• [Exercise details]:
Give the listing below again exactly, but without any of its pictures.

• [Information shown]:

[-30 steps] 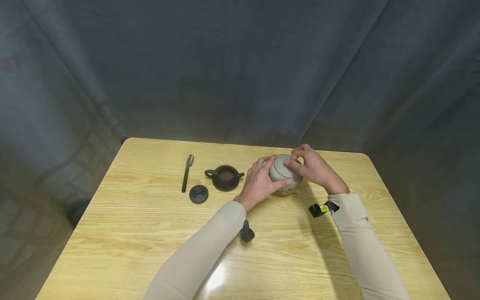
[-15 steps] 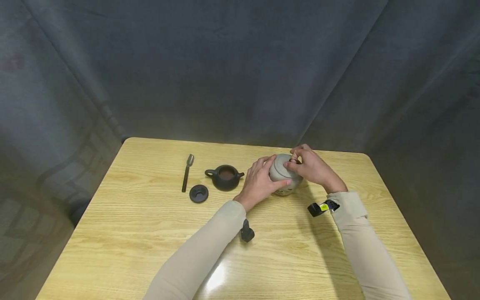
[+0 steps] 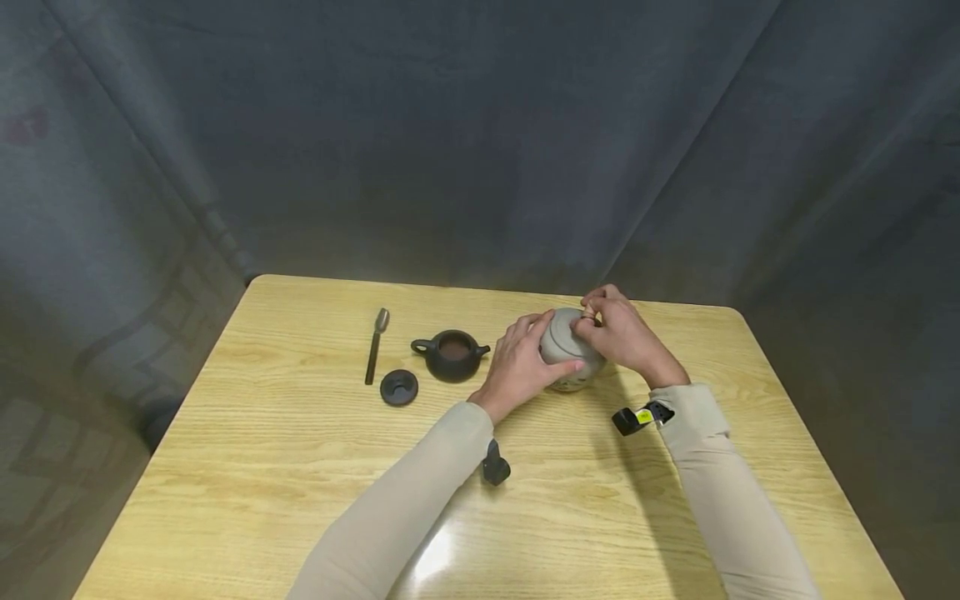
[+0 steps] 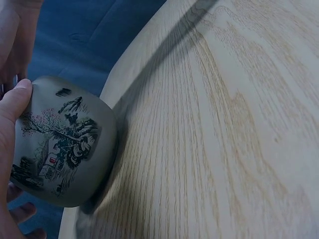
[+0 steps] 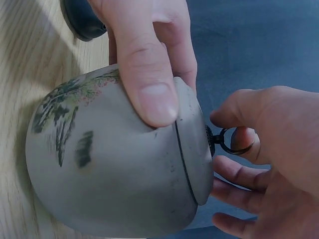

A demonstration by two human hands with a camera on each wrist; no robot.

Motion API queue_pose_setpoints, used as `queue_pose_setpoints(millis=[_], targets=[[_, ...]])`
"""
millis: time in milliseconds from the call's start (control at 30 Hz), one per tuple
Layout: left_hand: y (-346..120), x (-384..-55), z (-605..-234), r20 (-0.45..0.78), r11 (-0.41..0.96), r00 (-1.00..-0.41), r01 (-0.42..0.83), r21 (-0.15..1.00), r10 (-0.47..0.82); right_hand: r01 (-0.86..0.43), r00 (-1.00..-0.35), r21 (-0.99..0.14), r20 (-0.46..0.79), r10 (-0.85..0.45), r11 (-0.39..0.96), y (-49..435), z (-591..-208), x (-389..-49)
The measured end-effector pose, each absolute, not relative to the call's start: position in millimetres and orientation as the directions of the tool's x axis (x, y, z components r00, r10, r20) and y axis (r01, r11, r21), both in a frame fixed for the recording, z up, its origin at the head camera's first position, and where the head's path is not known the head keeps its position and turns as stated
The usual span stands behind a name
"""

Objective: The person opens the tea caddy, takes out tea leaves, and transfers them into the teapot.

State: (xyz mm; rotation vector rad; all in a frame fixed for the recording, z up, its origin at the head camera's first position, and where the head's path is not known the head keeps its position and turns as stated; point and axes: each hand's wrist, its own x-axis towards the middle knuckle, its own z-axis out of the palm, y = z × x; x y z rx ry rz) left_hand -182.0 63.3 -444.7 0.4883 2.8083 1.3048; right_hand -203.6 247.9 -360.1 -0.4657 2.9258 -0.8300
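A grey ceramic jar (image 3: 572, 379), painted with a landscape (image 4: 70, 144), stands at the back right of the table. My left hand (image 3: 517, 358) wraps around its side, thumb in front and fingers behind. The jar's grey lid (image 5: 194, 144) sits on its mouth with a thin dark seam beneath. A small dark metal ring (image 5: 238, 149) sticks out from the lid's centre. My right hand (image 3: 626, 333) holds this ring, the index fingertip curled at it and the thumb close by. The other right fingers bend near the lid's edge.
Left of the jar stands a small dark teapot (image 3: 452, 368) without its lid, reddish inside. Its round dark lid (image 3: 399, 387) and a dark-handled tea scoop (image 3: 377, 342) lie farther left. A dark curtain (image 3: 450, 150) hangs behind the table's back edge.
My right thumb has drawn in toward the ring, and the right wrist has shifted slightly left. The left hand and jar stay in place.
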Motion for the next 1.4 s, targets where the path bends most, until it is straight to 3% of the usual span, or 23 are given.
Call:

• [Output below]:
[-30 steps] 
[-15 steps] 
[+0 steps] 
[+0 steps] 
[+0 steps] 

A demonstration by two human hands with a camera on each wrist; no robot.

Motion API queue_pose_setpoints, used as `queue_pose_setpoints(millis=[_], targets=[[_, ...]])`
"""
millis: time in milliseconds from the call's start (control at 30 Hz), one per tuple
Layout: left_hand: y (-346..120), x (-384..-55), z (-605..-234), r20 (-0.45..0.78), r11 (-0.41..0.96), r00 (-1.00..-0.41), r01 (-0.42..0.83), r21 (-0.15..1.00), r10 (-0.47..0.82); right_hand: r01 (-0.86..0.43), r00 (-1.00..-0.35), r21 (-0.99..0.14), r20 (-0.46..0.79), r10 (-0.85..0.45), r11 (-0.39..0.96), y (-49..435), z (-591..-208), x (-389..-49)
The measured end-effector pose, each absolute, not relative to the call's start: position in millimetres and orientation as the directions of the tool's x axis (x, y, z components r00, r10, r20) and y axis (r01, r11, r21), both in a frame fixed for the recording, z up, its origin at the head camera's first position, and where the head's path is not known the head keeps its position and turns as stated
The usual span stands behind a name
"""

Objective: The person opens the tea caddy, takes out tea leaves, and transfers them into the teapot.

State: (xyz mm; rotation vector rad; all in a frame fixed for the recording, z up, its origin at the head camera's first position, and where the head's path is not known the head keeps its position and turns as stated; point and axes: each hand's wrist, its own x-axis towards the middle knuckle, its own z-axis out of the palm, y = z × x; x y z rx ry rz) left_hand -182.0 63.3 -444.7 0.4883 2.8083 1.3048; right_hand -203.6 247.9 -360.1 -0.4657 2.9258 -0.8300
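A grey ceramic jar (image 3: 572, 379), painted with a landscape (image 4: 70, 144), stands at the back right of the table. My left hand (image 3: 517, 358) wraps around its side, thumb in front and fingers behind. The jar's grey lid (image 5: 194, 144) sits on its mouth with a thin dark seam beneath. A small dark metal ring (image 5: 238, 149) sticks out from the lid's centre. My right hand (image 3: 626, 333) holds this ring, the index fingertip curled at it and the thumb close by. The other right fingers bend near the lid's edge.
Left of the jar stands a small dark teapot (image 3: 452, 368) without its lid, reddish inside. Its round dark lid (image 3: 399, 387) and a dark-handled tea scoop (image 3: 377, 342) lie farther left. A dark curtain (image 3: 450, 150) hangs behind the table's back edge.
My right thumb has drawn in toward the ring, and the right wrist has shifted slightly left. The left hand and jar stay in place.
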Motion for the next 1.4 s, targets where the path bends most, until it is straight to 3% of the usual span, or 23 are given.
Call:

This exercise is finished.